Liquidity and Capital Resources

Liquidity refers to our ability to generate adequate amounts of cash from our operating, investment and financing activities to meet our cash requirements with a prudent margin of safety. Capital refers to our long-term financial resources available to support business operations and future growth. Our ability to generate and maintain sufficient liquidity and capital is dependent on the profitability of our businesses, timing of cash flows related to our investments and products, our ability to access the capital markets, general economic conditions and the alternative sources of liquidity and capital described herein. When considering our liquidity and cash flows, we distinguish between the needs of Holdings and the needs of our insurance and non-insurance subsidiaries. We also distinguish and separately manage the liquidity and capital resources of our Retirement, Asset Management, and Wealth Management segments; the insurance businesses reported in Corporate & Other are managed with the Retirement segment.

On June 1, 2025 Equitable Financial Bermuda RE Ltd. (“Equitable Bermuda”) entered into an indemnity reinsurance agreement with Equitable America assuming EQUI-VEST variable annuity contracts issued outside the State of New York prior to February 1, 2023. Net retained general account liabilities were reinsured to Equitable Bermuda on a coinsurance funds withheld basis, while Separate Account liabilities relating to such variable annuity contracts were reinsured to Equitable Bermuda on a modified coinsurance basis. Equitable Bermuda’s obligations under the treaty are secured through Equitable America’s retention of certain assets supporting the reinsured liabilities.

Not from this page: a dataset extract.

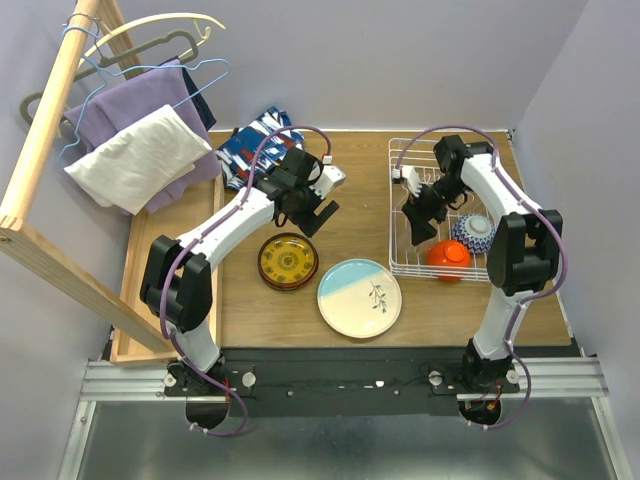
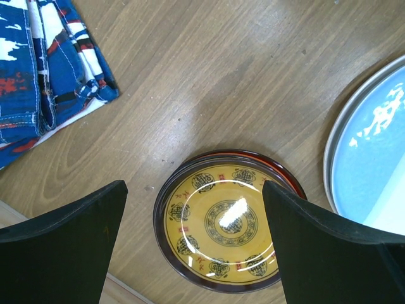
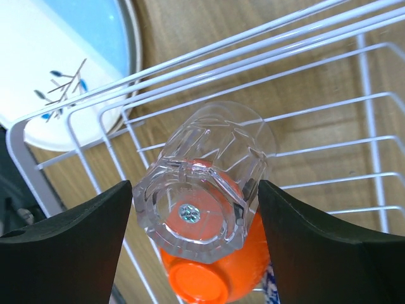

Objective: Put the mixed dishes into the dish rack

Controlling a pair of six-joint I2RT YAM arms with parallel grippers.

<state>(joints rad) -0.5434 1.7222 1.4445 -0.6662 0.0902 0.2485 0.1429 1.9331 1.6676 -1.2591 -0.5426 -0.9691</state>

In exchange for Equitable Bermuda’s agreement to assume these liabilities, the Bermuda Monetary Authority and the Arizona Department of Insurance and Financial Institutions each approved the treaty.

On February 24, 2025, Holdings commenced the AB Tender Offer to purchase up to 46 million AB Holding Units at a price of $38.50 per unit, less any applicable tax withholding, for an aggregate purchase price of $1.8 billion. On April 3, 2025, Holdings purchased 19.7 million AB Holding Units pursuant to the AB Tender Offer for an aggregate cost of $758 million. The AB Holding Units accepted for purchase represent approximately 17.9% of the outstanding units as of March 31, 2025. On July 10, 2025, AB and Holdings entered into an Amended and Restated Master Exchange Agreement to increase the AB Units that remain available for exchange from 4.8 million AB Units to 19.7 million AB Units, and Holdings exchanged 19.7 million AB Holding Units for an equal number of limited partnership interests in ABLP. The exchange had no effect on Holdings’ economic interest in AB.

In connection with the commencement of the AB Tender Offer, Holdings entered into the 364-Day Term Loan Agreement (“Term Loan Agreement”) with respect to a $500 million senior unsecured delayed-draw term loan (“Term Loan”). The Term Loan was intended to be used, along with available cash and cash equivalents, to fund the AB Tender Offer and related fees and expenses. The Term Loan was available to be drawn at any time on or prior to April 24, 2025 and would have matured 364 days from the date of funding. However, on April 15, 2025, Holdings elected not to request any such Term Loan, as it was unnecessary to fund the AB Tender Offer, and the Term Loan Agreement was terminated effective April 3, 2025. See Note 14 of the Notes to the Consolidated Financial Statements for additional details.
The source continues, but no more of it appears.